Dataset records |
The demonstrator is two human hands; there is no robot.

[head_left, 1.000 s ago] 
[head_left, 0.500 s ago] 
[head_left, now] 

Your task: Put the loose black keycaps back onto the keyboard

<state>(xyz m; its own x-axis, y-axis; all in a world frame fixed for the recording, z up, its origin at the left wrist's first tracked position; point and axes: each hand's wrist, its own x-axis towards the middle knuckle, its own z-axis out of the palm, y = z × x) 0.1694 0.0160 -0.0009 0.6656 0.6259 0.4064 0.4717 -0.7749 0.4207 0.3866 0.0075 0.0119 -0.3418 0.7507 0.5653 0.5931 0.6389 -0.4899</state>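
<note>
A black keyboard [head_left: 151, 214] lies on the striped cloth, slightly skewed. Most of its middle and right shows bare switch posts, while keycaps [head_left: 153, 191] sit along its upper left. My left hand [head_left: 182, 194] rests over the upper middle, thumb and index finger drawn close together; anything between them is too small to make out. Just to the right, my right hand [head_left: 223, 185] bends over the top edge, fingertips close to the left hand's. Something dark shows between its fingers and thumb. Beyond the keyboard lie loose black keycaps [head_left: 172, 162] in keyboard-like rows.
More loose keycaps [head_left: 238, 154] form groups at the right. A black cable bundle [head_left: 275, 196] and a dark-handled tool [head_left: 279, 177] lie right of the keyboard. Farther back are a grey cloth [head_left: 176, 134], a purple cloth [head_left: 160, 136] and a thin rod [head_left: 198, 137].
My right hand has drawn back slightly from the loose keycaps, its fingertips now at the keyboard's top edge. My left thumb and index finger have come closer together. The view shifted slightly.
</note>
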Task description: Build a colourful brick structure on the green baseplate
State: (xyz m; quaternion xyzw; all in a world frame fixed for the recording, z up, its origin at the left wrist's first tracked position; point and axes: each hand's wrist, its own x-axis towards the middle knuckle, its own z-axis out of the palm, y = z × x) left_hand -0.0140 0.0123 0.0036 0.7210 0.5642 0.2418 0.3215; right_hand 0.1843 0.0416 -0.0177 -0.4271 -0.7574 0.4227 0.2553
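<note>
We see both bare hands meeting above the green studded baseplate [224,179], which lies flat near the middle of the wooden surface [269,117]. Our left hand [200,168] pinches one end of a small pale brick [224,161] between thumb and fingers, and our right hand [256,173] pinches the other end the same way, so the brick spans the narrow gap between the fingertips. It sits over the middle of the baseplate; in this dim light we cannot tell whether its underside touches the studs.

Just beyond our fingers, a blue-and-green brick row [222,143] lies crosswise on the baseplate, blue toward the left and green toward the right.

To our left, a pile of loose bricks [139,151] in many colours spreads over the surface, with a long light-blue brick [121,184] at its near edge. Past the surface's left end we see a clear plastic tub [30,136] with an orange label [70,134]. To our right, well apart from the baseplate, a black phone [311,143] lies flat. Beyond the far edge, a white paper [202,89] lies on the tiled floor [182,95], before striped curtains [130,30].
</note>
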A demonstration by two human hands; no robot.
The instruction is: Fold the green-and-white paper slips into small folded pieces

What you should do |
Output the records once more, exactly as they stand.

Finished task |
The demonstrator is two human hands; there is no robot.

[head_left, 1.000 s ago] 
[head_left, 0.500 s ago] 
[head_left, now] 

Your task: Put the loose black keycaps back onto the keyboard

<state>(xyz m; its own x-axis, y-axis; all in a world frame fixed for the recording, z up, its origin at the left wrist's first tracked position; point and axes: each hand's wrist, its own x-axis towards the middle knuckle, its own z-axis out of the palm, y = z × x) 0.1694 0.0160 -0.0009 0.6656 0.6259 0.4064 0.4717 -0.7749 0.4207 0.3866 0.0075 0.0119 -0.3418 0.7507 0.5653 0.5931 0.6389 -0.4899</state>
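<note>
A black keyboard [head_left: 151, 214] lies on the striped cloth, slightly skewed. Most of its middle and right shows bare switch posts, while keycaps [head_left: 153, 191] sit along its upper left. My left hand [head_left: 182, 194] rests over the upper middle, thumb and index finger drawn close together; anything between them is too small to make out. Just to the right, my right hand [head_left: 223, 185] bends over the top edge, fingertips close to the left hand's. Something dark shows between its fingers and thumb. Beyond the keyboard lie loose black keycaps [head_left: 172, 162] in keyboard-like rows.
More loose keycaps [head_left: 238, 154] form groups at the right. A black cable bundle [head_left: 275, 196] and a dark-handled tool [head_left: 279, 177] lie right of the keyboard. Farther back are a grey cloth [head_left: 176, 134], a purple cloth [head_left: 160, 136] and a thin rod [head_left: 198, 137].
My right hand has drawn back slightly from the loose keycaps, its fingertips now at the keyboard's top edge. My left thumb and index finger have come closer together. The view shifted slightly.
</note>
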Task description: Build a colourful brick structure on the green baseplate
State: (xyz m; quaternion xyzw; all in a world frame fixed for the recording, z up, its origin at the left wrist's first tracked position; point and axes: each hand's wrist, its own x-axis towards the middle knuckle, its own z-axis out of the palm, y = z × x) left_hand -0.0140 0.0123 0.0036 0.7210 0.5642 0.2418 0.3215; right_hand 0.1843 0.0416 -0.0177 -0.4271 -0.7574 0.4227 0.2553
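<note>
We see both bare hands meeting above the green studded baseplate [224,179], which lies flat near the middle of the wooden surface [269,117]. Our left hand [200,168] pinches one end of a small pale brick [224,161] between thumb and fingers, and our right hand [256,173] pinches the other end the same way, so the brick spans the narrow gap between the fingertips. It sits over the middle of the baseplate; in this dim light we cannot tell whether its underside touches the studs.

Just beyond our fingers, a blue-and-green brick row [222,143] lies crosswise on the baseplate, blue toward the left and green toward the right.

To our left, a pile of loose bricks [139,151] in many colours spreads over the surface, with a long light-blue brick [121,184] at its near edge. Past the surface's left end we see a clear plastic tub [30,136] with an orange label [70,134]. To our right, well apart from the baseplate, a black phone [311,143] lies flat. Beyond the far edge, a white paper [202,89] lies on the tiled floor [182,95], before striped curtains [130,30].
</note>
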A demonstration by two human hands; no robot.
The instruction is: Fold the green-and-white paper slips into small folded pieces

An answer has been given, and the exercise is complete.